- **TASK OBJECTIVE**
Of the entries below, return exactly those lines that fall between the one containing "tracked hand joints" and the one containing "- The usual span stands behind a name", the two end lines included.
[[ INFORMATION GIVEN, beginning ]]
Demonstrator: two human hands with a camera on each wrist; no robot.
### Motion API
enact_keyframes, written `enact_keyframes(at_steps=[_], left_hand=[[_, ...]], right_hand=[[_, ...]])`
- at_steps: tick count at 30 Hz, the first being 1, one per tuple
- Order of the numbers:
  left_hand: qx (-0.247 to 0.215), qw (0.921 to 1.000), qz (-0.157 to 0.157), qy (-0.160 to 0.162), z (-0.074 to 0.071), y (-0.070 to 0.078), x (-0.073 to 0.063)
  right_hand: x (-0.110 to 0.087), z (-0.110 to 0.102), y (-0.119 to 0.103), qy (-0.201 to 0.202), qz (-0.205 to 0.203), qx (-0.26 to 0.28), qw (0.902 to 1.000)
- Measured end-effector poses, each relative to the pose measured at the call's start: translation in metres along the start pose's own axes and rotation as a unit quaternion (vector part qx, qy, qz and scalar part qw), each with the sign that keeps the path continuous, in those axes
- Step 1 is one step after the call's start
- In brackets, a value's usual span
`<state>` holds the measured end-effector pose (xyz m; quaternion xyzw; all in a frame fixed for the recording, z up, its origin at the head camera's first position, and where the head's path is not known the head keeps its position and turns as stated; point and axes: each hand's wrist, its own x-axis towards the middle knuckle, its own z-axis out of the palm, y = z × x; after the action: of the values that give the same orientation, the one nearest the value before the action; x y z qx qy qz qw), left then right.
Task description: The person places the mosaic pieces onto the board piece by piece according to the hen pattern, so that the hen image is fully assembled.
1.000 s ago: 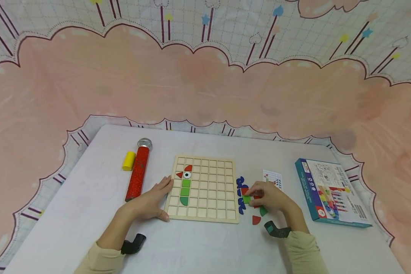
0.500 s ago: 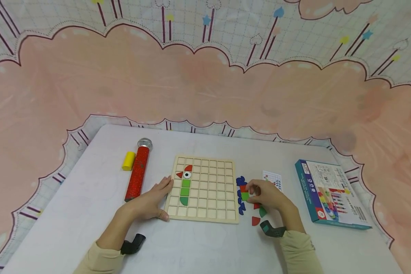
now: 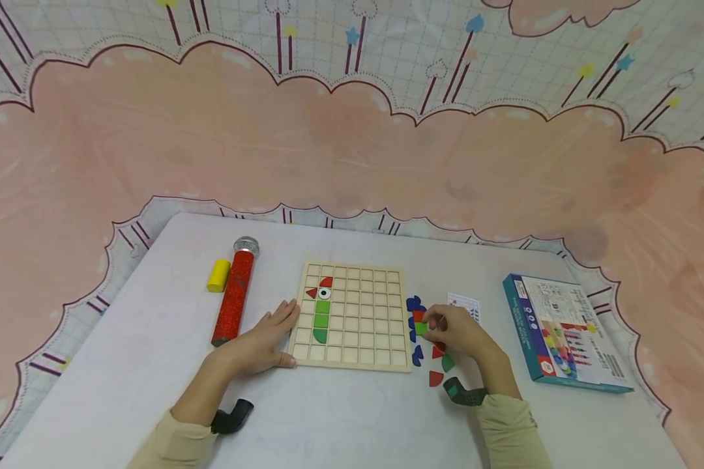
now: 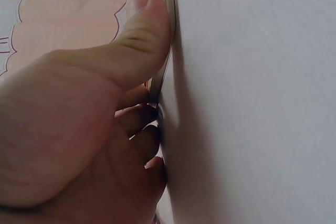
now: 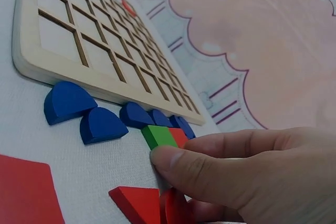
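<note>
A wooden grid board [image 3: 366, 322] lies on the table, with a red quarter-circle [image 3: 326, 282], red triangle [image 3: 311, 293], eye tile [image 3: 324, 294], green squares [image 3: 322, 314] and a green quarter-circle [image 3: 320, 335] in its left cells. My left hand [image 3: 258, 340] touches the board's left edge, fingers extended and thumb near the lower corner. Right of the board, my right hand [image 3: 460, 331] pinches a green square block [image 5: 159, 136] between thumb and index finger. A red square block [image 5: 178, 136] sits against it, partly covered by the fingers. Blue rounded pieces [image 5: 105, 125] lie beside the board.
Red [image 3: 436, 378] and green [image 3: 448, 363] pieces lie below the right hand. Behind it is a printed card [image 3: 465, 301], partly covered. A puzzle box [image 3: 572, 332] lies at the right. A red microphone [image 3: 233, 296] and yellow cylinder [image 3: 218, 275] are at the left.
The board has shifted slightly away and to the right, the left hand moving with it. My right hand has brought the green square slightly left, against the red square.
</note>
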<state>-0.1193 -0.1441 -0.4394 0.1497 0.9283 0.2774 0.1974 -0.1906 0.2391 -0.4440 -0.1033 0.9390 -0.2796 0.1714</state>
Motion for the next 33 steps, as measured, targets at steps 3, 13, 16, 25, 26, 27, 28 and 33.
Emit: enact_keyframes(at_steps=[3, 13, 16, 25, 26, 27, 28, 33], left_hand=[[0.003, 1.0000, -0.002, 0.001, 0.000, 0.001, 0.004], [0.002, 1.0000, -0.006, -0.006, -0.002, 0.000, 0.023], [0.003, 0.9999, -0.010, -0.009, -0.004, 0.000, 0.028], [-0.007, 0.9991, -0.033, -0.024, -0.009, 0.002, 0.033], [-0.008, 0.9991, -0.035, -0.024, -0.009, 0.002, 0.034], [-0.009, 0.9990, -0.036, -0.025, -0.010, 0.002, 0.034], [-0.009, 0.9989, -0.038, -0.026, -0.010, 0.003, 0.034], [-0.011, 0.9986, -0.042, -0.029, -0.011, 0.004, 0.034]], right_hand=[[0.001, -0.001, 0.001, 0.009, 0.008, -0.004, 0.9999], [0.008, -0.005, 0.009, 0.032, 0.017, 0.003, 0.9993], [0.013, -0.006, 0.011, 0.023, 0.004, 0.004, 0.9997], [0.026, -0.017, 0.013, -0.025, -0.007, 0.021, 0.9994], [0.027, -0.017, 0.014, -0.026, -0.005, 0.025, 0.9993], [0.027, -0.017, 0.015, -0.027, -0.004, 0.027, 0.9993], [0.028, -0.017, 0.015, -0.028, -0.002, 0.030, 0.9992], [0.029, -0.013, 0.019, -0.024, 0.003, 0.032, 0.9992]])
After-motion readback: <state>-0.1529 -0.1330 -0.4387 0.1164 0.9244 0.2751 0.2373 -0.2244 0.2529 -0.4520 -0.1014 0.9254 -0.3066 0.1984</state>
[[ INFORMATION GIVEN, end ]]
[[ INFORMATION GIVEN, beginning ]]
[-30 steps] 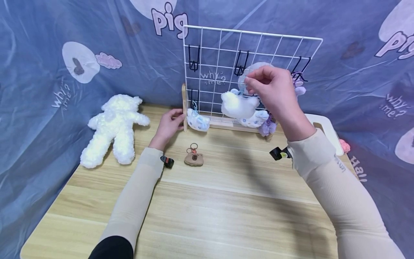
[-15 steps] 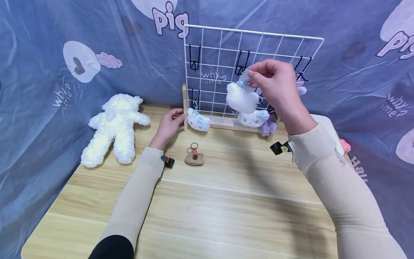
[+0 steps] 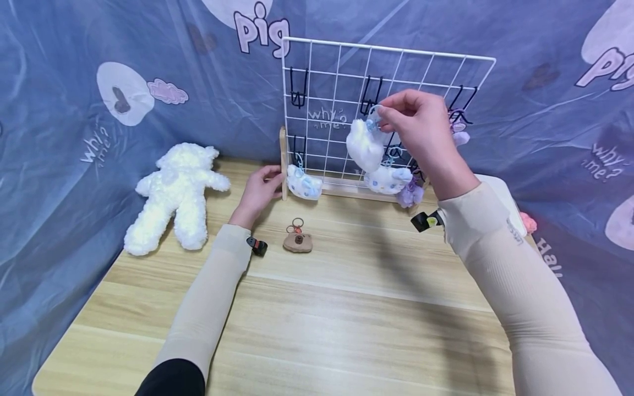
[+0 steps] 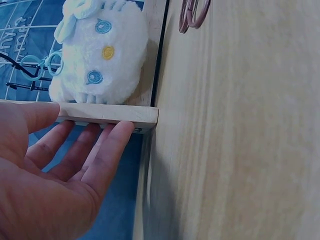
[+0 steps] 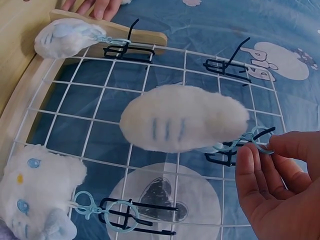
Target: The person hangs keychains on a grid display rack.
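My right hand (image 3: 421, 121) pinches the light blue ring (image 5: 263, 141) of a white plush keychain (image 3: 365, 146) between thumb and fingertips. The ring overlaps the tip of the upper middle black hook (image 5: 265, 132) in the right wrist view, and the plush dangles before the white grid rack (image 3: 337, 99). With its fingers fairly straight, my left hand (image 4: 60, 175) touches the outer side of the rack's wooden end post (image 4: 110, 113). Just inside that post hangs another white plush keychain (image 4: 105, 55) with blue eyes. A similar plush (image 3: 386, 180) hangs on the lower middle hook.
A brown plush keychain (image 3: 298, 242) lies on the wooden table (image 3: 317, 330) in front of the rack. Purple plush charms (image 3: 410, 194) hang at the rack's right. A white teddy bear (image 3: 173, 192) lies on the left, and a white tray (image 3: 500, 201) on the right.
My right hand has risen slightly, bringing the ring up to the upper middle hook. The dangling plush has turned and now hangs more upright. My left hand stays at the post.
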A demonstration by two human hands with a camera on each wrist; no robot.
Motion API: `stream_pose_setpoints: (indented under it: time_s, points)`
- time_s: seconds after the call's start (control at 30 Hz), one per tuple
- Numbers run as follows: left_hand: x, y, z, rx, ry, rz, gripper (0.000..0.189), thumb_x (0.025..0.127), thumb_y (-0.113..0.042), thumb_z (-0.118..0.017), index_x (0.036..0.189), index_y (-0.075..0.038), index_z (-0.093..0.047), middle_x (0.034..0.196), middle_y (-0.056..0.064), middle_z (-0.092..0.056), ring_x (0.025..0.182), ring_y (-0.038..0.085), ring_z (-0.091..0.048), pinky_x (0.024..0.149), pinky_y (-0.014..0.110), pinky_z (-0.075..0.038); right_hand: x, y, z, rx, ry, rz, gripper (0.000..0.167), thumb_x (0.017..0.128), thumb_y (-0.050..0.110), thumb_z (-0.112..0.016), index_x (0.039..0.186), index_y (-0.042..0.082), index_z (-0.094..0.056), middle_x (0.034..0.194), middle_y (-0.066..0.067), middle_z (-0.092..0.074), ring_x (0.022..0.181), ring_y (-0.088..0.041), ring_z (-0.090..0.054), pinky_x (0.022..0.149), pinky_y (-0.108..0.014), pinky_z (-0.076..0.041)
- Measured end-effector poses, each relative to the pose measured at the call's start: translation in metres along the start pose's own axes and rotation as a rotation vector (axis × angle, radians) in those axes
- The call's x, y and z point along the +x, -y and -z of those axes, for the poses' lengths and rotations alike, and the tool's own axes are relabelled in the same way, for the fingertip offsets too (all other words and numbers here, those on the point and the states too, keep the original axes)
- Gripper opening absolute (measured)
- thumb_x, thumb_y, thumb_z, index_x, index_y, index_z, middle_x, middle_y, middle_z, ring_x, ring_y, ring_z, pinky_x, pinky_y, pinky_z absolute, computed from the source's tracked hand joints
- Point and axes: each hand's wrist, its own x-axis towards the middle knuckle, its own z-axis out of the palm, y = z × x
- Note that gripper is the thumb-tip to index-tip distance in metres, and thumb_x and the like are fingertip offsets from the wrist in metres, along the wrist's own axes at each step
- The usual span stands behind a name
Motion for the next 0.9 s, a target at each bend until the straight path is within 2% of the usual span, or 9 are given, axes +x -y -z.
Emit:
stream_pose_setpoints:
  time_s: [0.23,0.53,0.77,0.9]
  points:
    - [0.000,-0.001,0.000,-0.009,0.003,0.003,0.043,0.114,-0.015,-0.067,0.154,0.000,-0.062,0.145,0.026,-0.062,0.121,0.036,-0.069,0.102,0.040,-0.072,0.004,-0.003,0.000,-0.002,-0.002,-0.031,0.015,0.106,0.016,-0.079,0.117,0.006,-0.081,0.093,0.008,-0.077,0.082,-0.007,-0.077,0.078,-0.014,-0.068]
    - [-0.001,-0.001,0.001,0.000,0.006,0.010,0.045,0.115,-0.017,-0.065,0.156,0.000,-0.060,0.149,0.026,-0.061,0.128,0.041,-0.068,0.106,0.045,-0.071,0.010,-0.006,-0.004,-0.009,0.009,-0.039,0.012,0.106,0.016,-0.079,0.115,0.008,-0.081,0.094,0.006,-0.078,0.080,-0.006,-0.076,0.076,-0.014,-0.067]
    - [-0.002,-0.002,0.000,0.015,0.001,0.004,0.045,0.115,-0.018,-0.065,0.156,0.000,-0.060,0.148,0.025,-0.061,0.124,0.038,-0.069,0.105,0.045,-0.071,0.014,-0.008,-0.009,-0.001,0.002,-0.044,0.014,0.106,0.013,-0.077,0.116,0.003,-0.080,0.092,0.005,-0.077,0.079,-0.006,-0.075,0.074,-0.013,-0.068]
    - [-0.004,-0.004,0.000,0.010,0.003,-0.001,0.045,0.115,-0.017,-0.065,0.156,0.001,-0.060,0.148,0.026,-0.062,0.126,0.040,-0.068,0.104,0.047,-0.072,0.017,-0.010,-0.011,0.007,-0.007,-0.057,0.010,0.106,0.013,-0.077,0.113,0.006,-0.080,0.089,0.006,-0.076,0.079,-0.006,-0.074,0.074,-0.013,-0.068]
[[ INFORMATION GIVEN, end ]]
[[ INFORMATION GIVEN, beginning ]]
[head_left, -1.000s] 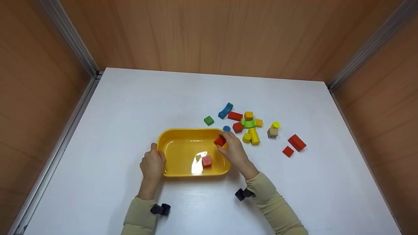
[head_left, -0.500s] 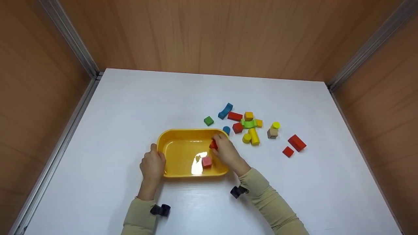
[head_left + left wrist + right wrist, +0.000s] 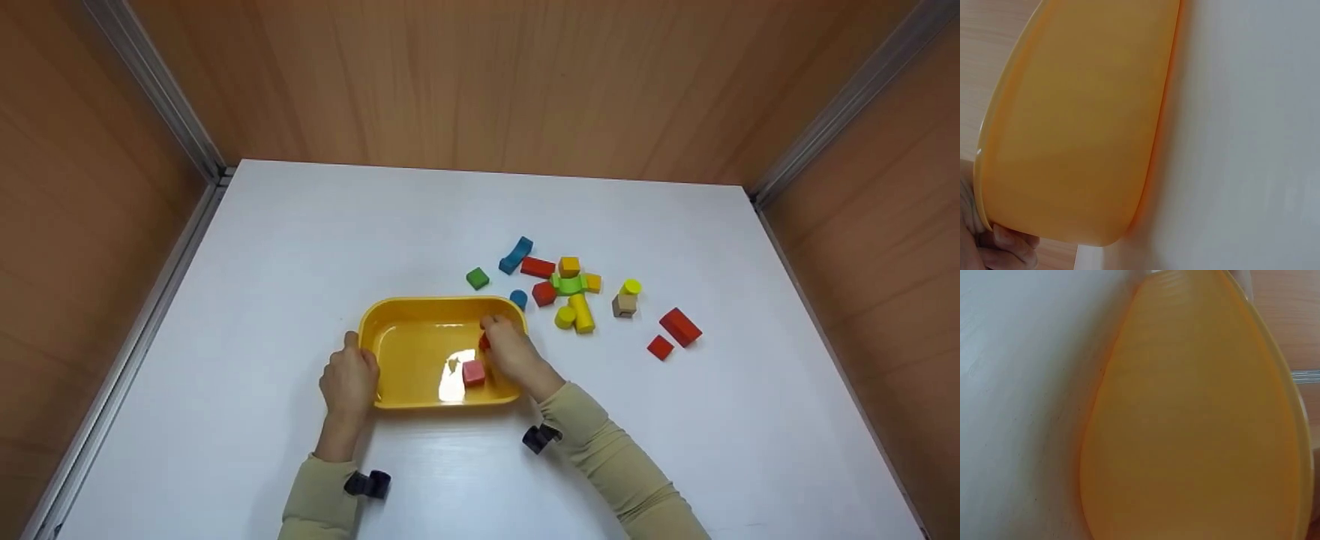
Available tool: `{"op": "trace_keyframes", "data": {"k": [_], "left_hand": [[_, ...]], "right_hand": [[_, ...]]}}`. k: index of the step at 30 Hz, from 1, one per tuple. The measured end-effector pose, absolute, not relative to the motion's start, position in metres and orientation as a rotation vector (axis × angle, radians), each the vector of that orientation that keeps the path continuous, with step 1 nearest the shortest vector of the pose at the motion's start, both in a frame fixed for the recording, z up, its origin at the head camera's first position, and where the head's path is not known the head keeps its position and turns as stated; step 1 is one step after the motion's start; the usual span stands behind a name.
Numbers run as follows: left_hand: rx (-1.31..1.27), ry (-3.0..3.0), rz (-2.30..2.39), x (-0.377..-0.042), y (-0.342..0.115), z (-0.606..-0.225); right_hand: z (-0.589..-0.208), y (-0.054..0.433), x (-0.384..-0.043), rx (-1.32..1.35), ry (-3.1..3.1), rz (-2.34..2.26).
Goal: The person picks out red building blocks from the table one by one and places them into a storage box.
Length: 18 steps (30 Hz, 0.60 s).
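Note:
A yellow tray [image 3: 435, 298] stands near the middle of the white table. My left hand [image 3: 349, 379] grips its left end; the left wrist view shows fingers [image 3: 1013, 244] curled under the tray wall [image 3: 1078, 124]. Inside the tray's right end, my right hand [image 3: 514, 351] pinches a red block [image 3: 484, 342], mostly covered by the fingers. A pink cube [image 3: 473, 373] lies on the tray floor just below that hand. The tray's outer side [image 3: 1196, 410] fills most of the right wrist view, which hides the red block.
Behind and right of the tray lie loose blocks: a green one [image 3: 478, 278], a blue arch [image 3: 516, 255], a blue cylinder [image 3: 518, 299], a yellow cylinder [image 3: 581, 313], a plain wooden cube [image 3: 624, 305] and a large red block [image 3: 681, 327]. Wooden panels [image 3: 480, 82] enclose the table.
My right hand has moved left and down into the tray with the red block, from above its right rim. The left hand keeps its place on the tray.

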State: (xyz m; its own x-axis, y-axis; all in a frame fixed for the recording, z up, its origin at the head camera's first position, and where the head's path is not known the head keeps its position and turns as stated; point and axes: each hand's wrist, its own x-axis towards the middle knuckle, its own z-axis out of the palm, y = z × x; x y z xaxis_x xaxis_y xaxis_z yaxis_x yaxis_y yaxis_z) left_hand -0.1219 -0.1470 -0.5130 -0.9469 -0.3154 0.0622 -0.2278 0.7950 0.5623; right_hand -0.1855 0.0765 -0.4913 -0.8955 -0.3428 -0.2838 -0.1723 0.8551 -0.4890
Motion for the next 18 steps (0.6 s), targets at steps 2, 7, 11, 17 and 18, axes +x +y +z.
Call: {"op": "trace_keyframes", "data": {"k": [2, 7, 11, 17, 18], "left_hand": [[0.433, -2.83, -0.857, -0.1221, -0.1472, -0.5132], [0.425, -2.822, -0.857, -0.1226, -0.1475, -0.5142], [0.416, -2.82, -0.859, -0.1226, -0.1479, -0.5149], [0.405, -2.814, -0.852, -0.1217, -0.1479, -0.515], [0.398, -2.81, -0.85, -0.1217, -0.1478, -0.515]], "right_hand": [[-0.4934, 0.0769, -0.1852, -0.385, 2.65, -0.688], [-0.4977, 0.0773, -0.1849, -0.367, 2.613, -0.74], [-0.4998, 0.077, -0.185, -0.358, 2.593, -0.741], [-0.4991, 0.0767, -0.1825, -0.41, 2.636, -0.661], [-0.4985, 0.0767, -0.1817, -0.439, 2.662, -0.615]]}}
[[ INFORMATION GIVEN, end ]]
- **ANSWER TO THIS TASK**
- thumb_x, thumb_y, thumb_z, index_x, index_y, index_z, middle_x, middle_y, middle_z, ring_x, ring_y, ring_z, pinky_x, pinky_y, pinky_z absolute, computed from the source's tracked hand joints
- Point and axes: each hand's wrist, its own x-axis towards the middle knuckle, its own z-axis out of the palm, y = z × x
- Note that gripper is the thumb-tip to index-tip distance in metres, and thumb_x and the like are fingertip offsets from the wrist in metres, along the wrist's own axes at each step
- The usual span stands behind a name

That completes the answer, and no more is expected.